The space program has never really caught their attention except in disasters. (Class of 2011, #56)

Travel to space has always been accomplished in reusable spacecraft.  (Class of 2003, #22)

They are too young to remember the Space Shuttle Challenger blowing up. (Class of 2002, #8)

I’m going to wrap up Astronaut Week here at Beloit Mindlessness a day early because Prof. Angry and I will be hosting a space-travel themed party in the Mindlessness office suite all day Friday. Drop by anytime. Costumes are recommended but not required.

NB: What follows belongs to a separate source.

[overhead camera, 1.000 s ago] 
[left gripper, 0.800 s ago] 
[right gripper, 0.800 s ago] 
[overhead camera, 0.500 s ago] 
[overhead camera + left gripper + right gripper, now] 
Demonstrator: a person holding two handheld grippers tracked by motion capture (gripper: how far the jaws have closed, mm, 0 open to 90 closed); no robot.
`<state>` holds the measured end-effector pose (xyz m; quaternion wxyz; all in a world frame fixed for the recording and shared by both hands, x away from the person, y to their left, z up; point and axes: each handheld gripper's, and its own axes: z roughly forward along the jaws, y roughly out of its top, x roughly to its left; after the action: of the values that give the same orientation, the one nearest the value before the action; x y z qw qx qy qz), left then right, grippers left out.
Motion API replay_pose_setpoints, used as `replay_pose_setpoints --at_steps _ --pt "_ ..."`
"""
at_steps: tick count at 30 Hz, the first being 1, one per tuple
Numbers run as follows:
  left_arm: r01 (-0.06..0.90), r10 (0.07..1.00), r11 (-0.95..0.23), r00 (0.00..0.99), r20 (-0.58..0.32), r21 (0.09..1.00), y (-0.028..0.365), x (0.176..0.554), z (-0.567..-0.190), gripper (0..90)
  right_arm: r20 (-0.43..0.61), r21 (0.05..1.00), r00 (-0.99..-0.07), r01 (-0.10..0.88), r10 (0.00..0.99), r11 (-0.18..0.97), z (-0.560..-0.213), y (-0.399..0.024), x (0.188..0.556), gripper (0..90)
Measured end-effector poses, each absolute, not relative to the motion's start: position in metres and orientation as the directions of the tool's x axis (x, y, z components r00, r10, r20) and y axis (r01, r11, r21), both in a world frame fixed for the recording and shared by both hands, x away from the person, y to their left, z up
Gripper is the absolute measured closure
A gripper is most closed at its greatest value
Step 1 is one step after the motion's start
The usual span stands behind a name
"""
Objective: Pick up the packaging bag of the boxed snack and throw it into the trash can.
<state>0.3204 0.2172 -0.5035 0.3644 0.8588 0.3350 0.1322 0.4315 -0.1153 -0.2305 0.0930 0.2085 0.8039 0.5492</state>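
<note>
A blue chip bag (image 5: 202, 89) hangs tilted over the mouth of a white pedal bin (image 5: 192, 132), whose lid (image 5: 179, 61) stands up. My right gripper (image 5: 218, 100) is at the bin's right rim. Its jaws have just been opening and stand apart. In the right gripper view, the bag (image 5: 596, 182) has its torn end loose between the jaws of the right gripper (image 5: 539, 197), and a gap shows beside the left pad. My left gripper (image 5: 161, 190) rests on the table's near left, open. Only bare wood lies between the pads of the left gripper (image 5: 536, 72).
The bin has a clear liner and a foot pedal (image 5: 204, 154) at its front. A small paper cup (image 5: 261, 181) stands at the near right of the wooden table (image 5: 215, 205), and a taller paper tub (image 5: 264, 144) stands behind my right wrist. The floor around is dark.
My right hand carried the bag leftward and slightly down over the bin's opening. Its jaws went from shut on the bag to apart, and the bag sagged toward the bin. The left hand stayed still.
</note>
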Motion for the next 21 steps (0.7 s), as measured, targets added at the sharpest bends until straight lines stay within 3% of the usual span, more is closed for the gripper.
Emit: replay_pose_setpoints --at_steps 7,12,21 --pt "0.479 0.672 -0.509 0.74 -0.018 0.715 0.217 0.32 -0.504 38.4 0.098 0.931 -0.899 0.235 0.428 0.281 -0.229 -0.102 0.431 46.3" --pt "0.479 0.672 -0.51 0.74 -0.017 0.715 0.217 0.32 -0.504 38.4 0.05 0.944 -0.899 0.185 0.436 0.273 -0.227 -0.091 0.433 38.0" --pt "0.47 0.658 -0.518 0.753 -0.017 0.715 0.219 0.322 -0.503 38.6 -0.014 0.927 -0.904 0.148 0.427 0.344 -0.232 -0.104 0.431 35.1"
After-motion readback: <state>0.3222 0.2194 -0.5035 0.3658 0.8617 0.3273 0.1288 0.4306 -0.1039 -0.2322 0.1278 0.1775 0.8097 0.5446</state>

I have half a dozen space-themed items left to cover in this post, but I want to start with the punchline to this week’s exploration of space through the alien minds of Messrs. McBride and Nief: Despite regularly including trivia about space travel in their lists of “cultural touchstones,” in 2007 the pair admitted that space travel “has never really caught the attention” of matriculating college students!

They did give “disasters” as an exception, but the only time a space disaster (the Challenger explosion) was mentioned on a Beloit Mindset List was to explain that the Class of 2002 is too young to remember it!

Regarding the other items, none of which have “caught the attention” of college students:

• The space flight that lasted “well over a year” (437 days) was in 1994, the official BML birth year of the Class of 2016. This is one of those “happened the year they were born but never since” items that show up frequently on the lists.

• The spacecraft carrying Gene Roddenberry’s ashes fell out orbit and disintegrated into the atmosphere in 2002, when the Class of 2016 was eight-years-old—so it hasn’t “always existed in space.”

• The Hubble Space Telescope was indeed was launched the year the Class of 2012 was born.

• The first space shuttle operational flights (presumably the “reusable spacecraft”) took place in 1982, when Class of 2003 was one-year-old.